Search code examples
windowsassembly64-bitmasmportable-executable

x64 Assembly Optimization


I am trying to optimize several assembly procedures for size, I am not concerned about the speed. The optimizations I am familiar with are situations as follows:

;the following two lines
    mov rbp, rsp
    add rbp, 50h
;can be changed to
    lea rbp, [rsp+50h]

What other optimizations I can use to reduce the number of bytes in the following procedure? I am not asking anyone to fully optimize this procedure, just point out where I can improve.

;get procedure address
asmGetProc proc
push rcx                    ;pointer to function name
push rdx                    ;DllBase address (IMAGE_DOS_HEADER pointer)
push r8                     ;pointer to IMAGE_EXPORT_DIRECTORY
push r9                     ;IMAGE_EXPORT_DIRECTORY->NumberOfNames
                            ;IMAGE_EXPORT_DIRECTORY->AddressOfNameOrdinals[r9]

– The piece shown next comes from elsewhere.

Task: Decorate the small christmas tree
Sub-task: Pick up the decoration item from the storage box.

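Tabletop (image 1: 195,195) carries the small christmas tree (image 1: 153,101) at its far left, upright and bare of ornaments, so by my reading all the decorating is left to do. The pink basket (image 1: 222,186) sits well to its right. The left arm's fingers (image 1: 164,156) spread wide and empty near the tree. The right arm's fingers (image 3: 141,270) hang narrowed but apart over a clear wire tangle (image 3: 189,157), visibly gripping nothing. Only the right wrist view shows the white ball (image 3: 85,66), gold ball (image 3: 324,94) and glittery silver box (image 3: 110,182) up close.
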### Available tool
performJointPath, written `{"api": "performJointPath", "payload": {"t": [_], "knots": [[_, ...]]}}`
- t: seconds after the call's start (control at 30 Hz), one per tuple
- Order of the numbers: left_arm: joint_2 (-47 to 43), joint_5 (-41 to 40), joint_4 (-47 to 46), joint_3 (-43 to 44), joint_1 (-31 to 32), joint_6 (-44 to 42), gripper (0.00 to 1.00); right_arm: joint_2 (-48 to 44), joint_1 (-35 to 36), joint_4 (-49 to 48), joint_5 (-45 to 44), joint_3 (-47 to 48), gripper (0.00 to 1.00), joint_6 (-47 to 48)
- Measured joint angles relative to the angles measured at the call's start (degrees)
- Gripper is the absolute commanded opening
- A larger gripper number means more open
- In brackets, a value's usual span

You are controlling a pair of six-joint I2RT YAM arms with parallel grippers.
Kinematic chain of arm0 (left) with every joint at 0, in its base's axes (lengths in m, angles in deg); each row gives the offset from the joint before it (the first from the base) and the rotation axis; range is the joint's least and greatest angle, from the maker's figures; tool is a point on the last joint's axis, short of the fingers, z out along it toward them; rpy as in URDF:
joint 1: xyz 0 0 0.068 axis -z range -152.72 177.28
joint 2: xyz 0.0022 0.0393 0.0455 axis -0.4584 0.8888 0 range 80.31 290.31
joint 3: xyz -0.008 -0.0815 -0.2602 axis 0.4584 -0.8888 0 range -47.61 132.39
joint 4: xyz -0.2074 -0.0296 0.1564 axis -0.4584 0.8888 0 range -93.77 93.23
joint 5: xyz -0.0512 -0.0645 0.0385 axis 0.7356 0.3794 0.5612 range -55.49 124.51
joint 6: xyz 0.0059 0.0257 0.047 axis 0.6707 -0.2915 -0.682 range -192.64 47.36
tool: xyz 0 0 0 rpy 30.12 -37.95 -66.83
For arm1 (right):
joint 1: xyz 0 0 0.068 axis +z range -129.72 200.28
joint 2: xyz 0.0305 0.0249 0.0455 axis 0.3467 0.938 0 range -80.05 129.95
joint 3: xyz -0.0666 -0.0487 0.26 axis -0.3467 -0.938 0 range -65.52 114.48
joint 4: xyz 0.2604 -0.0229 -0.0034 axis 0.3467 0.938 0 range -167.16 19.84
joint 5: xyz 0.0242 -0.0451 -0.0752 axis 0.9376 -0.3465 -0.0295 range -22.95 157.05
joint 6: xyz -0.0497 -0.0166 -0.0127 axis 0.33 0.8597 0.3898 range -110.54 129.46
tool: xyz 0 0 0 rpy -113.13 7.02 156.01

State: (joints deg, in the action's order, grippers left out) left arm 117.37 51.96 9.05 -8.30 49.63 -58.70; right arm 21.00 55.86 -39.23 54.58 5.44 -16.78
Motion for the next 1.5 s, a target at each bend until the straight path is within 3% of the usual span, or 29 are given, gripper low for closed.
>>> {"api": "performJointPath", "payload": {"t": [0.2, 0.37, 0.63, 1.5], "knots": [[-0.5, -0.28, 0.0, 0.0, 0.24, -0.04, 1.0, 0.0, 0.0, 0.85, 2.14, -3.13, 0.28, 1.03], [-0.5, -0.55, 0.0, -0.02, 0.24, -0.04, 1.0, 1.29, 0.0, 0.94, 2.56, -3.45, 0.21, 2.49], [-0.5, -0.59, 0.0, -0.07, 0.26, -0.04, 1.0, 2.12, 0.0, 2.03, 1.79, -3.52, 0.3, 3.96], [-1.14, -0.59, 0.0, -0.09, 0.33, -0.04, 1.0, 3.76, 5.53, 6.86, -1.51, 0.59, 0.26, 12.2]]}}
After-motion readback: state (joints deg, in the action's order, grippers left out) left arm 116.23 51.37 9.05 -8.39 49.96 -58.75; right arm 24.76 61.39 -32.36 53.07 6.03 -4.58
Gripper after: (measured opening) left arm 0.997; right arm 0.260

push rbx                    ;saved pointer to function name

push r10                    ;pointer to IMAGE_EXPORT_DIRECTORY->AddressOfNames
                            ;pointer to IMAGE_EXPORT_DIRECTORY->AddressOfNameOrdinals
                            ;pointer to IMAGE_EXPORT_DIRECTORY->AddressOfFunctions

mov rbx, rcx                ;save the function name pointer to rax

mov r8d, [rdx+3ch]          ;IMAGE_DOS_HEADER->e_lfanew (DWORD) (Offset to IMAGE_NT_HEADERS64)
add r8, rdx                 ;add DllBase to the e_lfanew offset
add r8, 88h                 ;18h - IMAGE_NT_HEADERS64->OptionalHeader (IMAGE_OPTIONAL_HEADER64) 18h bytes
                            ;70h - skip entire IMAGE_OPTIONAL_HEADER64 structure
                            ;r8 points to the IMAGE_DATA_DIRECTORY structure
mov r8d, [r8]               ;IMAGE_DATA_DIRECTORY->VirtualAddress (DWORD)
add r8, rdx                 ;add DllBase to VirtualAddress (IMAGE_EXPORT_DIRECTORY)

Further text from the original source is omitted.